Стамбул. Тишина. Тенистые улицы. Спущенные жалюзи… У ворот вытянутого низкого здания стоял темнокожий страж. По совершенно пустым коридорам, где гулко раздаются шаги, негр привел меня в европейски обставленную комнату. Знакомый турок был там. Он за руку поздоровался со мной и провел меня в меньшую комнату, всю голубую, с голубыми штофными портьерами, голубыми занавесками на окнах. Министр (к сожалению, не запомнила его имени) – пожилой седой человек в феске – встал мне навстречу, усадил и попросил рассказать все подробно, что я и сделала скрепя сердце. Тишина и пустота «Блистательной Порты» ясно говорили, что это учреждение мертвое и существует только для видимости… Приблизительно в таком духе и говорил министр:
– Я рад бы сделать для вас все, но не могу. Надо мной pouvoir interallié, с которой я должен считаться. Надеюсь увидеть вас при других обстоятельствах, когда я смогу оказать вам содействие…
Говорил он на прекрасном французском языке. До сих пор не понимаю, зачем понадобилось принимать меня в «Блистательной Порте». Ведь оба они – и министр, и его помощник – прекрасно понимали, что руки у них обоих накрепко связаны…
* * *
Полный, полный провал… Черная дыра впереди. Ни денег, ни перспектив. Василевский курил папиросу за папиросой, переживая свою неудачу. Собственными руками отдал жулику последние свои гроши. Правда, всякий поступил бы так же на его месте: Орест Григорьевич Зелюк – старый знакомый еще по Петербургу. Ему, Василевскому, и в голову не могло прийти, что его как мальчишку обманет его же собственный приятель. Акционерное общество, издательство! Кому нужны в Константинополе книги? В этой «передней Европы» жить могут только жулики. Все продают всё и за всё получают процент. Спросите, где аптека. Вам скажут адрес и тут же добавят: «Скажите провизору, что я (следует имя) вас прислал. Он знает». Эту фразу вы слышите десятки раз на дню. «Не забудьте сказать, что от меня. Там знают…»
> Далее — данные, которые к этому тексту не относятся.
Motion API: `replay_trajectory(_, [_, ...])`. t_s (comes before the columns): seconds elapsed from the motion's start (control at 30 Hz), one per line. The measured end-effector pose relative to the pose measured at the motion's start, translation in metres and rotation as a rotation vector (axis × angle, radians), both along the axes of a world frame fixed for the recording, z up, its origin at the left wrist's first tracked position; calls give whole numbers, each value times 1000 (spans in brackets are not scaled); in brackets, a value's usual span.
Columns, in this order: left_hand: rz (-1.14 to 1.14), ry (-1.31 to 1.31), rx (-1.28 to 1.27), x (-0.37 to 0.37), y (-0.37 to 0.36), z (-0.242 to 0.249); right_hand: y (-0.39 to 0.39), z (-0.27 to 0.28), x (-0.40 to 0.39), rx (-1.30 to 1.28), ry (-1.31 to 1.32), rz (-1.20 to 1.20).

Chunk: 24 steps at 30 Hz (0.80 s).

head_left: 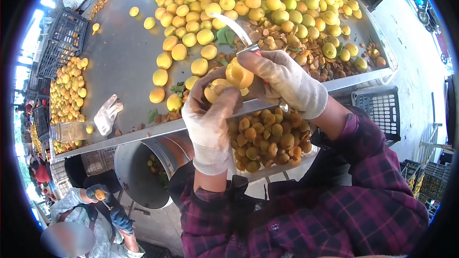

В этот день Василевский был принят в пайщики на заседании акционерного общества, что было зафиксировано в протоколе. Но так было утром. Вечером же он узнал, что в акционерном обществе больше не числится.
– А пай? Я внес пай, и протокол у вас в кармане, – запальчиво кричал Василевский, глядя в ласковые, неверные глаза Зелюка.
– У меня в кармане, не отрицаю, – спокойно подтвердил Зелюк, хлопая себя по карману пиджака. – Но мой карман – это не ваш карман. Не так ли?